▶ Exercise prompt:
Give again the lines of the data from its first line through the line with "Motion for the". Change nothing.

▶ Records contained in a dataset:
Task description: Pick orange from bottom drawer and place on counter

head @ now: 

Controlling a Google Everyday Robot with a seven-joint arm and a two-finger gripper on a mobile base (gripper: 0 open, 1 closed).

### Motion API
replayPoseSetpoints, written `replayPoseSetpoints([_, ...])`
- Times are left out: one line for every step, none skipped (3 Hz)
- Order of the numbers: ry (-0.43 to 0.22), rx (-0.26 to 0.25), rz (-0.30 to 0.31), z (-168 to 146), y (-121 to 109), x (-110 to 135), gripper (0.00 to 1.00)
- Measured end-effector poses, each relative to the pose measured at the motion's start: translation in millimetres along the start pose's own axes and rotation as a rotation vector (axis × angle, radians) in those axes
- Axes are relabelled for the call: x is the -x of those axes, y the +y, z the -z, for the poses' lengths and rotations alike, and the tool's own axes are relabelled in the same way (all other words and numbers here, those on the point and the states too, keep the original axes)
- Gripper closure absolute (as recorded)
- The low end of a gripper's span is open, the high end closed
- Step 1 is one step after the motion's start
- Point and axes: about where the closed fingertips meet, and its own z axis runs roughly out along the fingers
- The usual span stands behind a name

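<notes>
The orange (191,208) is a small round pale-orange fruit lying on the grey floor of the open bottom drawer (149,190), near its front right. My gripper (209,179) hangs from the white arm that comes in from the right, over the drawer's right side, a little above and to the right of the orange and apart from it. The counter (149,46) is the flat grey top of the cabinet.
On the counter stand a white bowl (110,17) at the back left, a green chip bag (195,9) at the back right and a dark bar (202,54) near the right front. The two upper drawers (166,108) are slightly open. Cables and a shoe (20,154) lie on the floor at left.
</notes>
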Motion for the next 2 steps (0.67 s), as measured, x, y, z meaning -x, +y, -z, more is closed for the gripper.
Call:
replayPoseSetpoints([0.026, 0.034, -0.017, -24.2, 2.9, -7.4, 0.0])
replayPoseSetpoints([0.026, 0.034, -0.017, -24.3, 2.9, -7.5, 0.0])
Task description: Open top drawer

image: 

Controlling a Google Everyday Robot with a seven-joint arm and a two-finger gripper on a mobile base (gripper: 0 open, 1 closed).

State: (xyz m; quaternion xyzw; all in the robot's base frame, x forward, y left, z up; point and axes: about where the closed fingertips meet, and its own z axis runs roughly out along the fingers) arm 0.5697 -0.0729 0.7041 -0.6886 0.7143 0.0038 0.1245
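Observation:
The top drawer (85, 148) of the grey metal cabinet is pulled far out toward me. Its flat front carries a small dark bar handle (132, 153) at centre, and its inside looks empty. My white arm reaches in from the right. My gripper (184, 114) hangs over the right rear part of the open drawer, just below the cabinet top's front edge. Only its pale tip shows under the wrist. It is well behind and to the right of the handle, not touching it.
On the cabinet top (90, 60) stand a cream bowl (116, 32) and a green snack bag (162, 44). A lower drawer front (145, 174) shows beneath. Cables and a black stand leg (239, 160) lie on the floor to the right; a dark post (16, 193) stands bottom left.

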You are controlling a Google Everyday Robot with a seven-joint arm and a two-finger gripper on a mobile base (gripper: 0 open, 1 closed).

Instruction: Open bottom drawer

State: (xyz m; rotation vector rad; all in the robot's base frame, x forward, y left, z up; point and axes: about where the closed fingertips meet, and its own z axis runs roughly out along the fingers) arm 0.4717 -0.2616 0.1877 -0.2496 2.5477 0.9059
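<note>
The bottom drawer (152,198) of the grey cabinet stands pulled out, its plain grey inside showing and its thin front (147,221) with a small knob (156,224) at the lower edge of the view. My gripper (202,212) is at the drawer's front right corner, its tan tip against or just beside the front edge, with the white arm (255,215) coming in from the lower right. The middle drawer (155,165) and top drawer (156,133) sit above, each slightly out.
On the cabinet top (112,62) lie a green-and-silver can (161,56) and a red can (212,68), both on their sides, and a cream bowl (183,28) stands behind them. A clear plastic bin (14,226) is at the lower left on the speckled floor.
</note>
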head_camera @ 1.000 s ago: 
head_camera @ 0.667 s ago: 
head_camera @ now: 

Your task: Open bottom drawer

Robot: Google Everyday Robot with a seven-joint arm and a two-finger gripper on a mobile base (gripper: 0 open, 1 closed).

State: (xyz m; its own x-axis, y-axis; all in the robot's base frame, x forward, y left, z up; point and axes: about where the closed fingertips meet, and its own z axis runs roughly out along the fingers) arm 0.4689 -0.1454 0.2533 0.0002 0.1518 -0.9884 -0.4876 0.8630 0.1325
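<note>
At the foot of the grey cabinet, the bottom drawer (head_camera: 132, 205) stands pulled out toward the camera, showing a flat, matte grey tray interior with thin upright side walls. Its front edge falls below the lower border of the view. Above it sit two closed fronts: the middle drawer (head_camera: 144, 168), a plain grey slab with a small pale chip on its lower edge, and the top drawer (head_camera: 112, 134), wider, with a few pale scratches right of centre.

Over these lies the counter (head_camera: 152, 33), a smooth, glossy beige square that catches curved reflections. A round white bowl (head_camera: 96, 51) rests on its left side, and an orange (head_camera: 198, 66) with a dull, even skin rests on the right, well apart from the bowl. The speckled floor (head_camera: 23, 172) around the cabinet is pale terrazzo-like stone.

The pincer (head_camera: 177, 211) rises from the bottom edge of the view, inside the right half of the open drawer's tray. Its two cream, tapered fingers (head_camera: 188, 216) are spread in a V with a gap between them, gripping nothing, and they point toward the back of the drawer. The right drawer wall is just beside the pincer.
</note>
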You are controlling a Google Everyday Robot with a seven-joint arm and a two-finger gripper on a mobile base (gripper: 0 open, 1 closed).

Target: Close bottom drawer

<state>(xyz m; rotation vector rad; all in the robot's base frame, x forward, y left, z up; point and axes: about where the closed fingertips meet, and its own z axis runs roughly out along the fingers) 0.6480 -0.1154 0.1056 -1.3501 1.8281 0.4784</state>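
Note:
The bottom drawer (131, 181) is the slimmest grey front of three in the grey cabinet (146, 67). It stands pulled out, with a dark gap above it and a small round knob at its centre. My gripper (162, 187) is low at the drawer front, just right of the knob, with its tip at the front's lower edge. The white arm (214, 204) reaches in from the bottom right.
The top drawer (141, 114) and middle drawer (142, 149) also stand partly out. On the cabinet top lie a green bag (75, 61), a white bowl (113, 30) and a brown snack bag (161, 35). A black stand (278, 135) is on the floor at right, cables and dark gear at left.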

▶ Answer space:
Task description: Pick orange from bottom drawer and place on counter

head @ now: 

Controlling a Google Everyday Robot with a seven-joint arm and a two-finger gripper on a mobile base (gripper: 0 open, 1 closed).

### Motion API
replayPoseSetpoints, written `replayPoseSetpoints([_, ...])`
- Times are left out: one line for every step, none skipped (3 Hz)
- Order of the numbers: ry (-0.43 to 0.22), rx (-0.26 to 0.25), rz (-0.30 to 0.31), z (-168 to 146), y (-121 to 109), x (-110 to 135), gripper (0.00 to 1.00)
- Measured end-effector poses, each relative to the pose measured at the motion's start: translation in millimetres along the start pose's own axes and rotation as a rotation vector (axis × angle, radians) in those axes
- Axes are relabelled for the call: x is the -x of those axes, y the +y, z the -z, for the poses' lengths and rotations alike, and the tool's own axes are relabelled in the same way (all other words and numbers here, those on the point and the states too, keep the original axes)
- Gripper closure absolute (as recorded)
- The low end of a gripper's span is open, the high end closed
- Step 1 is one step after the motion's start
- Point and axes: about where the closed fingertips meet, and its own z axis runs roughly out along the fingers
- The usual span stands behind a name

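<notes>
The orange (191,208) is a small round pale-orange fruit lying on the grey floor of the open bottom drawer (149,190), near its front right. My gripper (209,179) hangs from the white arm that comes in from the right, over the drawer's right side, a little above and to the right of the orange and apart from it. The counter (149,46) is the flat grey top of the cabinet.
On the counter stand a white bowl (110,17) at the back left, a green chip bag (195,9) at the back right and a dark bar (202,54) near the right front. The two upper drawers (166,108) are slightly open. Cables and a shoe (20,154) lie on the floor at left.
</notes>
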Motion for the next 2 steps (0.67 s), as measured, x, y, z meaning -x, +y, -z, more is closed for the gripper.

The response to this exercise is now finished.